In film and television, themes of memory and nostalgia are most frequently used, similar to our exhibition Poetics of Place.

You are invited to explore how nostalgia intertwines with film genres and what implications re-imagining the past hold, in a conference with Dr Laura Mee and Dr Caitlin Shaw, lecturers at the University of Hertfordshire, School of Creative Arts. The conference covers topics including memory and nostalgia, particularly with regard to science fiction, Western dramas and period dramas.

Watch this video by Laura and Caitlin introducing the conference, we will add more short introductory films from other speakers in the coming month.

The conference will be available to watch after the event. Find out more here.

Introduction to the Topic and Conference Genre/Nostalgia
By Laura Mee and Caitlin Shaw

Sense of Place: History and Identity
By contributor Dr Derek Johnston

Dr Derek Johnston is Lecturer in Broadcast at Queen’s University Belfast, where he primarily teaches on the history and analysis of television and radio. His research is focuses on fantastic genres, such as science fiction and the Gothic, including how these texts can be interpreted in relation to ideas and issues of identity. This includes how identity is presented as rooted in history and in place, and a sense of human connectedness to environment through a shared history.

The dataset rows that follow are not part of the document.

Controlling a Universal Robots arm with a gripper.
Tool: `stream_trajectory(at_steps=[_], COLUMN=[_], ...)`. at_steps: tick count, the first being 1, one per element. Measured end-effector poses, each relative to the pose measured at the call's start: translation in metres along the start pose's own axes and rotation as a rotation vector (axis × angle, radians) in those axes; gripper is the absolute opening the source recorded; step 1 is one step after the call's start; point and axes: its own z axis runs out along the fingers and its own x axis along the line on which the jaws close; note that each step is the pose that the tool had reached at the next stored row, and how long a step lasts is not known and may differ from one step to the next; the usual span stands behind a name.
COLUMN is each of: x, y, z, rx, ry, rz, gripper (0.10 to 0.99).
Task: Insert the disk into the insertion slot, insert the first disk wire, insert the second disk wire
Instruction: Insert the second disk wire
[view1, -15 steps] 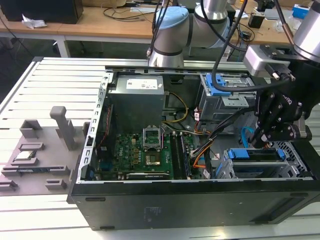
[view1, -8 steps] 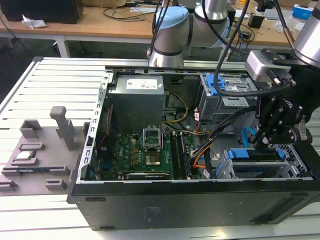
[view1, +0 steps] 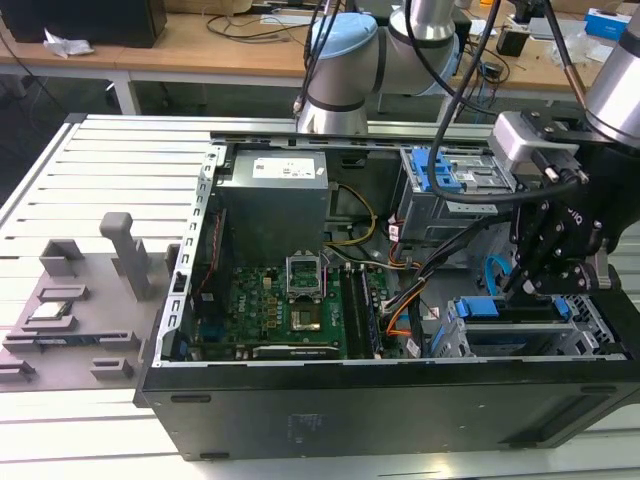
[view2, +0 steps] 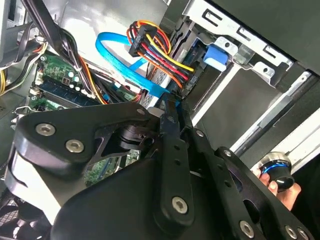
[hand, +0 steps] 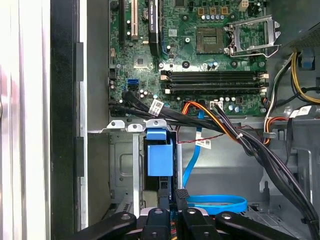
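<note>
At the low drive cage on the exterior view's right, inside the open case: finds the gripper (view1: 522, 288) poised just above the slot (view1: 598, 335); shows the disk (hand: 160, 160) already seated there, blue bracket end facing out, so puts the first step down as done.

Catches the fingers (view2: 169, 125) pinched close together at the end of the blue wire (hand: 217, 204), apparently clamped on its plug (hidden between the pads, so not certain); reads, on that evidence, as the first wire step in hand, with the tips close to the rear edge of the disk but not clearly touching it.

Calls, by the look of it, for a straight, shallow push square to the disk's edge, with the plug held flat; leaves little margin for tilt, given how narrow the mating edge appears.

Offers scant room: crowds the tips in the second wrist view with the power wires (view2: 157, 52), just beside the blue wire; hems the approach with the cage wall (hand: 122, 165) on one side and a thick black bundle (hand: 270, 160) on the other; keeps open space only above the cage, toward the board (hand: 200, 65). Includes a person's fingers (view2: 289, 194) near the case edge, well apart from the tips.
</note>
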Motion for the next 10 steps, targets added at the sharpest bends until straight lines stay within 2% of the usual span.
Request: stream_trajectory(at_steps=[2, 4, 10], x=[0.0003, 0.0003, 0.0003], y=[-0.0001, -0.0002, -0.0002], z=[0.0022, 0.0026, 0.0027], rx=[0.0, 0.0, 0.0], ry=[-0.0002, 0.0031, 0.0051], rz=[0.0, 0.0, 0.0], gripper=[0.161, 0.161, 0.173])
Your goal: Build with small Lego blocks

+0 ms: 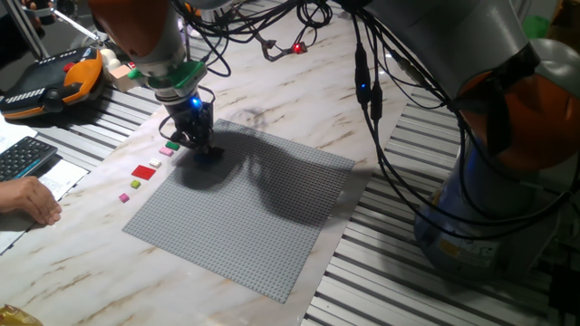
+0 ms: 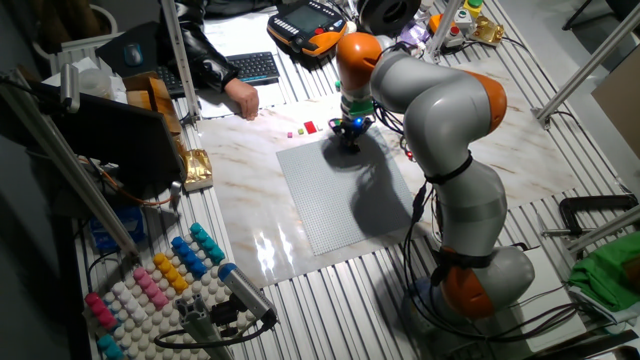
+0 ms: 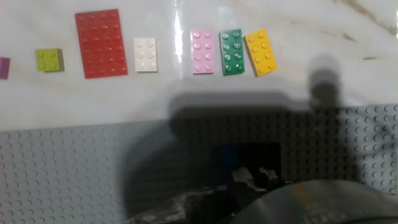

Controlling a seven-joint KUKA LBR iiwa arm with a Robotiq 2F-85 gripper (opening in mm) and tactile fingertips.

The particular research presented here is related to the genre of folk horror. While this is typically presented as an idyllic community, this is still a horror genre, and the horror of folk horror is often in the cost of this relationship between people and environment. There is an increased in interest in folk horror as a genre, including the television series The Living and the Dead, which is featured in the video alongside the classic The Wicker Man and a clip from the BBC’s 1978 living history programme Living in the Past.

Children’s books, adult culture and horror
By contributor Andy McCormack

My name is Andy McCormack and I am a current PhD candidate at the Centre for Research in Children’s Literature at the University of Cambridge. In this video, I read from ‘Mister Babadook’, the ostensible children’s book embedded in Jennifer Kent’s 2014 psychological horror film ‘The Babadook’. ‘Mister Babadook’ functions as a shadow text to the symbolic children’s book in the popular imagination, and as an embodiment of its author’s own psychological shadow.

Andy is researching the intersections of child and adult culture through analysis of the children’s book as an object recontextualised in contemporary adult fiction. His theoretical interests include postmodernism and psychoanalytic, specifically Jungian, theory.

Feminising the Recent Past
By contributor Cat Mahoney

Cat Mahoney is a Derby Fellow in Communication and Media at the University of Liverpool.

She is particularly interested in the relationship between historical fictions and collective memory. Currently she is working on the feminisation of history in fiction and the different modes of representation and re-imagination offered by fictional television drama, such as Lisa McGee’s Derry Girls (Channel 4 2018) depicts life in Derry, Northern Ireland in the 1990s. Her research primarily focuses on representations of gendered pasts on screen and the relationship between television, memory and history.

An online film and television studies conference part of the Media Research Group, University of Hertfordshire.